◆ How to complete this task ◆
Repeat the listing below exactly. Pictures do not belong in the copy.

◆ Recorded data ◆
────────────────
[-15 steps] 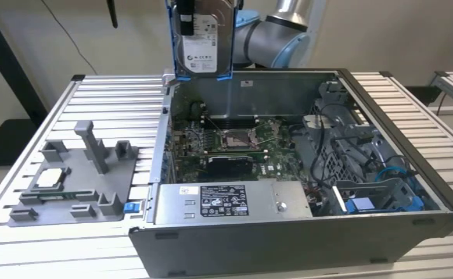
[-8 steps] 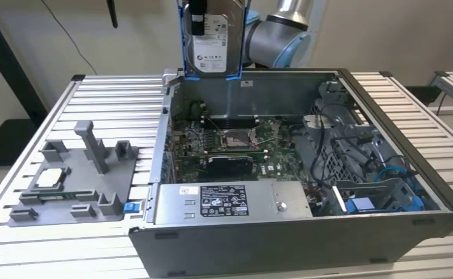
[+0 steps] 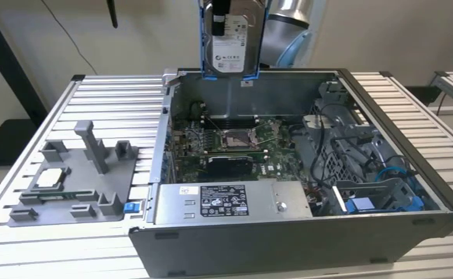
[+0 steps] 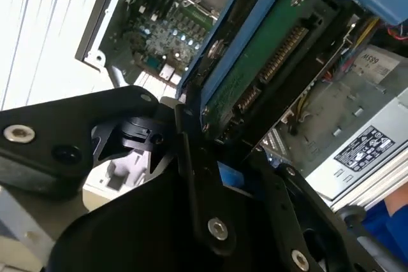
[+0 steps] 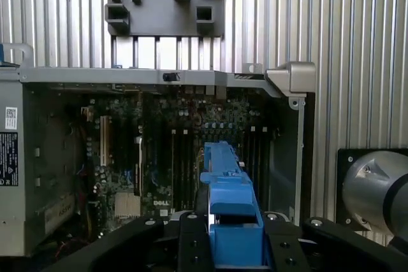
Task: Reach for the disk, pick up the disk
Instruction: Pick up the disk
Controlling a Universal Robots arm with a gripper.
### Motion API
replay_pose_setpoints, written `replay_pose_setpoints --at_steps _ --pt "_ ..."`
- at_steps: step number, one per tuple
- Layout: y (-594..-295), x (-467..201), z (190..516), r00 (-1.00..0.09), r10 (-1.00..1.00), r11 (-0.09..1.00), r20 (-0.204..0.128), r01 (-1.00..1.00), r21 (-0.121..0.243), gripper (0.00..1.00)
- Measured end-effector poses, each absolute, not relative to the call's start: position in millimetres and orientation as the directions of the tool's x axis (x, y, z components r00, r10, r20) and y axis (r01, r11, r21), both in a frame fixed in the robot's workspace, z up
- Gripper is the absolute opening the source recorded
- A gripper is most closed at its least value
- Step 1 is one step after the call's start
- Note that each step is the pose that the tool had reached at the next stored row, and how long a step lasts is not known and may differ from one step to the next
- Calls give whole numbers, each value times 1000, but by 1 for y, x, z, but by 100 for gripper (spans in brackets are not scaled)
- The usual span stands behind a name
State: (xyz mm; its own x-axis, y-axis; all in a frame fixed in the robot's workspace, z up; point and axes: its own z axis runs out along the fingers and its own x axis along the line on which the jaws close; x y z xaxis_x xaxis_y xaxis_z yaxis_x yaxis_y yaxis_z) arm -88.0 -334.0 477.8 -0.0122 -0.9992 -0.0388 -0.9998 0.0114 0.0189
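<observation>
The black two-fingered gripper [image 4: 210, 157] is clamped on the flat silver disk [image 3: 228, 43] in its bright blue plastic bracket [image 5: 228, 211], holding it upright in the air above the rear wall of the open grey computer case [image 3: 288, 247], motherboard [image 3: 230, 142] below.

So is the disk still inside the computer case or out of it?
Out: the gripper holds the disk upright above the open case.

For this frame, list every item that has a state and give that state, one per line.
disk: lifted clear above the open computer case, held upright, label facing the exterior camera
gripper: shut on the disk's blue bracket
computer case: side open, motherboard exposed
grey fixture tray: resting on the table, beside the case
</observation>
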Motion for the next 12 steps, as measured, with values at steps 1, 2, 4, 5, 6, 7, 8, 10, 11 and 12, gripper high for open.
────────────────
◆ Written solution ◆
[-15 steps] 
[-8 steps] 
[+0 steps] 
[+0 steps] 
[+0 steps] 
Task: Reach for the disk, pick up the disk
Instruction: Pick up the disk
Controlling a Universal Robots arm with a gripper.
### Motion API
replay_pose_setpoints, written `replay_pose_setpoints --at_steps _ --pt "_ ..."`
- at_steps: step number, one per tuple
- Layout: y (-594..-295), x (-467..201), z (190..516), r00 (-1.00..0.09), r10 (-1.00..1.00), r11 (-0.09..1.00), r20 (-0.204..0.128), r01 (-1.00..1.00), r21 (-0.121..0.243), gripper (0.00..1.00)
- Measured end-effector poses, each absolute, not relative to the call's start: position in millimetres and orientation as the directions of the tool's x axis (x, y, z components r00, r10, r20) and y axis (r01, r11, r21), both in a frame fixed in the robot's workspace, z up
- Gripper is the absolute opening the source recorded
- A gripper is most closed at its least value
- Step 1 is one step after the call's start
- Note that each step is the pose that the tool had reached at the next stored row, and how long a step lasts is not known and may differ from one step to the next
- Calls give whole numbers, each value times 1000, but by 1 for y, x, z, but by 100 for gripper (spans in brackets are not scaled)
- The usual span stands behind a name
State: (xyz mm; its own x-axis, y-axis; all in a frame fixed in the robot's workspace, z up; point and axes: its own z axis runs out along the fingers and its own x axis along the line on which the jaws close; x y z xaxis_x xaxis_y xaxis_z yaxis_x yaxis_y yaxis_z) arm -88.0 -334.0 477.8 -0.0122 -0.9992 -0.0388 -0.9998 0.0114 0.0189
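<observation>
The black two-fingered gripper [image 4: 210, 157] is clamped on the flat silver disk [image 3: 228, 43] in its bright blue plastic bracket [image 5: 228, 211], holding it upright in the air above the rear wall of the open grey computer case [image 3: 288, 247], motherboard [image 3: 230, 142] below.

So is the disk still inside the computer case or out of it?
Out: the gripper holds the disk upright above the open case.

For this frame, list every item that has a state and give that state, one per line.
disk: lifted clear above the open computer case, held upright, label facing the exterior camera
gripper: shut on the disk's blue bracket
computer case: side open, motherboard exposed
grey fixture tray: resting on the table, beside the case
</observation>
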Motion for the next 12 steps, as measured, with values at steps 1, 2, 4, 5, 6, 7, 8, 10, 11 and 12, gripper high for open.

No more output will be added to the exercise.